Le procès de Pierre Dubois débute le 09 juin 2000 aux assises de l'Aube.
L'accusation
Durant le procès, parmi les éléments à charge on note le témoignage du commissaire principal Christian Wuilbaut qu'aucun doute ne semble ébranler. Parmi ses arguments, apparaît le témoignage d'un jardinier qui affirme avoir aperçu le jour du meurtre vers 12 heures 20, l'accusé portant un survêtement de couleur bleue.
Ce créneau horaire correspond tout à fait aux conclusions du second médecin légiste et aux aveux initiaux de l'accusé. En outre un rapport d'expertise démontre qu'une soixantaine de fibres textiles relevées sur la veste de Mme Descaves sont similaires à celles du pantalon de survêtement de Pierre Dubois.
Par ailleurs plusieurs anciens collègues de l'accusé à Bar-sur-Aube vont le décrire « coléreux », « orgueilleux », « mielleux », « odieux » et « faux », jugeant son caractère tout à fait compatible avec les faits qui lui sont reprochés.
La défense
Maitre Jean-Louis Pelletier, avocat de la défense, appuie son argumentaire sur les nombreuses incohérences du dossier.

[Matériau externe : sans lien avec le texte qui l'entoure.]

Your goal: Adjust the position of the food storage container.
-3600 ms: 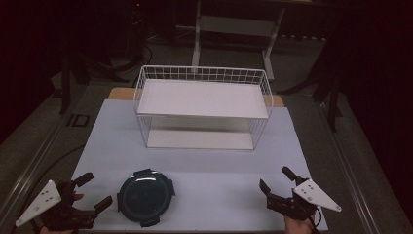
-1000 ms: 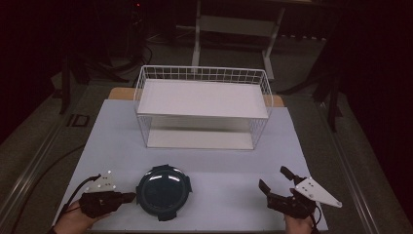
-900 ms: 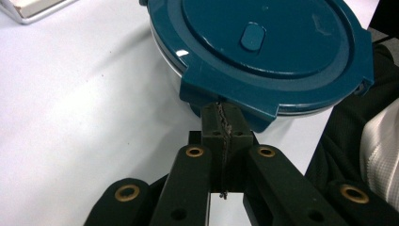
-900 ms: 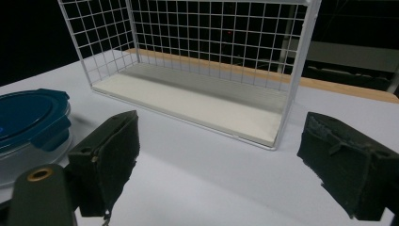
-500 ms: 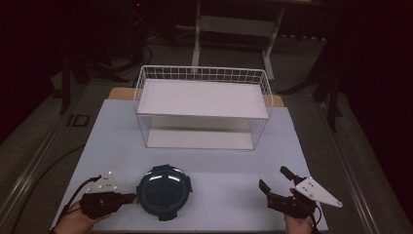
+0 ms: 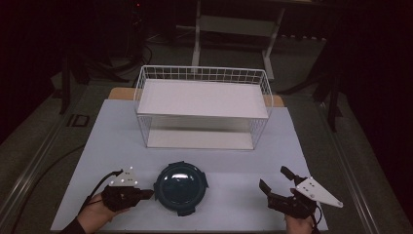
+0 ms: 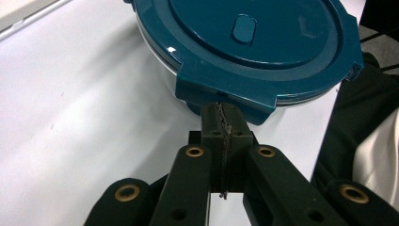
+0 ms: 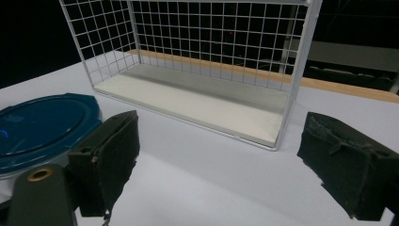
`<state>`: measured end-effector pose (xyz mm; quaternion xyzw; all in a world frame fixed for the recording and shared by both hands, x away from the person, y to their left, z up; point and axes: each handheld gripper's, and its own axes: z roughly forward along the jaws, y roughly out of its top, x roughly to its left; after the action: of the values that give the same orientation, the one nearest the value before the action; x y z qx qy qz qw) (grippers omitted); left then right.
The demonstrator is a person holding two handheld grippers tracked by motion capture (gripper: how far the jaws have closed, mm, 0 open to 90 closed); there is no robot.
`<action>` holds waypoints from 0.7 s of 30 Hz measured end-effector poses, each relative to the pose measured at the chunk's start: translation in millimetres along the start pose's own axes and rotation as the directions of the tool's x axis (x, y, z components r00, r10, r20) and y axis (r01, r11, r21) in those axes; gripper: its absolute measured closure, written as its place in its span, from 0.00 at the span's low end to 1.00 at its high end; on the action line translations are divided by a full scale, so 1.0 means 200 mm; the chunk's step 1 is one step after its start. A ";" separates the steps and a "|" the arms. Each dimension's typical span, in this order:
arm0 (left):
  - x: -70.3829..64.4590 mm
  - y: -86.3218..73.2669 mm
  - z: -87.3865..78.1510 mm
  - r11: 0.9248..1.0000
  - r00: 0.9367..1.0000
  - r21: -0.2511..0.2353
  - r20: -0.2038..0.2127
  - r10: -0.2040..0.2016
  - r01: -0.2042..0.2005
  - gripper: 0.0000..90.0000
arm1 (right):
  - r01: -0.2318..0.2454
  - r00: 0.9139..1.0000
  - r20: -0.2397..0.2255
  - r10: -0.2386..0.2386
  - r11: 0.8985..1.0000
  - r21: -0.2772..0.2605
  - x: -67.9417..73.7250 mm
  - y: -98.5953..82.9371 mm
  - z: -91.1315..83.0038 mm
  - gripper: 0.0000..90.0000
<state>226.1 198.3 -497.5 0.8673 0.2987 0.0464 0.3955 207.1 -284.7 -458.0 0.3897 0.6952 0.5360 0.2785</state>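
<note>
A round container with a dark teal lid (image 6: 180,187) sits on the white table near its front edge. My left gripper (image 6: 147,194) lies just left of it, jaws shut. In the left gripper view the pads (image 7: 214,136) press together and their tips (image 7: 221,109) reach under the lid's (image 7: 263,42) latch tab. Whether the tips pinch the flap is hidden. My right gripper (image 6: 273,178) rests open at the front right, apart from the container. Between its pads (image 8: 106,160) there is nothing, and the lid (image 8: 42,127) lies off to their left.
A white wire rack (image 6: 202,116) with an upper and a lower shelf stands mid-table behind the container; its corner post (image 8: 301,70) rises ahead of my right gripper. A white mat (image 6: 234,161) covers the table between rack and grippers. Dark floor and stands surround the table.
Since 3.6 s ago my left gripper has shut and moved right to the container, which shifted a little right. Over the last second nothing has moved. The right gripper stayed put.
</note>
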 end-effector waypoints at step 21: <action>-0.01 0.20 0.21 0.999 0.998 -0.002 0.040 0.043 -0.043 1.00 | -0.003 1.000 -0.008 0.003 1.000 0.003 -0.01 0.00 0.00 0.14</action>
<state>256.3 149.7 -497.8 0.8742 0.2719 0.0378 0.4005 207.9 -285.5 -458.6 0.3888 0.6967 0.5368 0.2744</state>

Dans un premier temps il fait remarquer à l'audience la multitude de revirements des témoins qui coïncident avec l'arrivée de la nouvelle équipe d'enquêteurs. Le jardinier déclare au moment du drame qu'il n'a rien vu puis deux ans après raconte avoir vu Pierre Dubois en survêtement alors que sa femme et sa fille prétendent qu'il n'est pas sorti durant la pause déjeuner et qu'il portait un pantalon de velours ce jour-là.

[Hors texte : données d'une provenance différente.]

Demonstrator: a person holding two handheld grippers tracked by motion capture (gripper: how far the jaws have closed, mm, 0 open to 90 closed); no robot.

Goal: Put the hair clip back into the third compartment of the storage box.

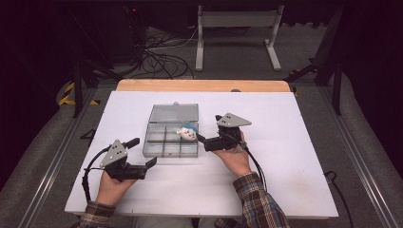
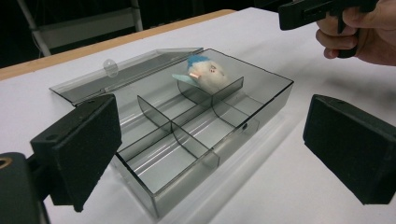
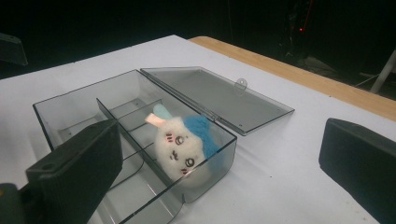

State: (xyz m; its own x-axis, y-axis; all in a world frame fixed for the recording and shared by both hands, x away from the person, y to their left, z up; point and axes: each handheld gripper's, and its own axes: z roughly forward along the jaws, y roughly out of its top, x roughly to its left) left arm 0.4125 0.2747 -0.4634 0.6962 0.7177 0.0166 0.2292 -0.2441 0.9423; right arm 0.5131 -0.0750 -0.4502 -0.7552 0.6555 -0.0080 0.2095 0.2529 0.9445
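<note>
Small white plush toy w/ blue hood (image 3: 184, 151) lies in far-right compartment of clear grey plastic divided box (image 1: 164, 149), lid flat open behind. Right gripper (image 1: 203, 140) just beside it, jaws wide apart, empty. Left gripper (image 1: 142, 153) near box's front-left corner, also wide open, holding nothing.

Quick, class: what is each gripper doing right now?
Left gripper: open, holding nothing.
Right gripper: open, holding nothing, near the plush toy.

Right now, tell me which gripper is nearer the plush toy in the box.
Right. The right gripper sits just beside the box's right wall, close to the plush toy in the far right compartment. The left gripper lies off the box's near left corner, farther away.
</note>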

Une femme de ménage affirme à la barre que, lorsqu'elle apprit à l'accusé le meurtre de Mme Descaves, elle le vit « blêmir comme un gamin pris en train de voler des bonbons ». En 1993, juste après les faits, elle indique : « Il m'a semblé vraiment surpris et sous le coup d'une émotion réelle. » Cette fois la volte-face semble imputable à une voyante qui l'a convaincu de la culpabilité de Dubois.
Enfin d'autres collègues de l'accusé, plus récent, louent sa courtoisie et ses qualités d'écoute.
De plus l'avocat de la défense met en doute la fiabilité des conclusions du second légiste qui s'est, en partie, appuyé sur de simples photos.
Pour finir, l'expert psychiatre ne décèle chez Pierre Dubois « aucun trouble psychiatrique », ni particulière impulsivité.
Au sujet de ses aveux, Pierre Dubois explique les avoir prononcés pour faire admettre que sa femme, alors placée en garde à vue, était étrangère à cette affaire.
En dépit des nombreux doutes restant en suspend, Pierre Dubois est condamné à 20 ans de réclusion criminelle le 16 juin 2000.
Bénéficiant de la toute récente loi sur la présomption d’innocence, Pierre Dubois fait appel de sa condamnation et est rejugé à la cour d’appel de Paris. A nouveau reconnu coupable de meurtre, il voit sa peine allégée à 15 ans de réclusion le 02 mars 2002.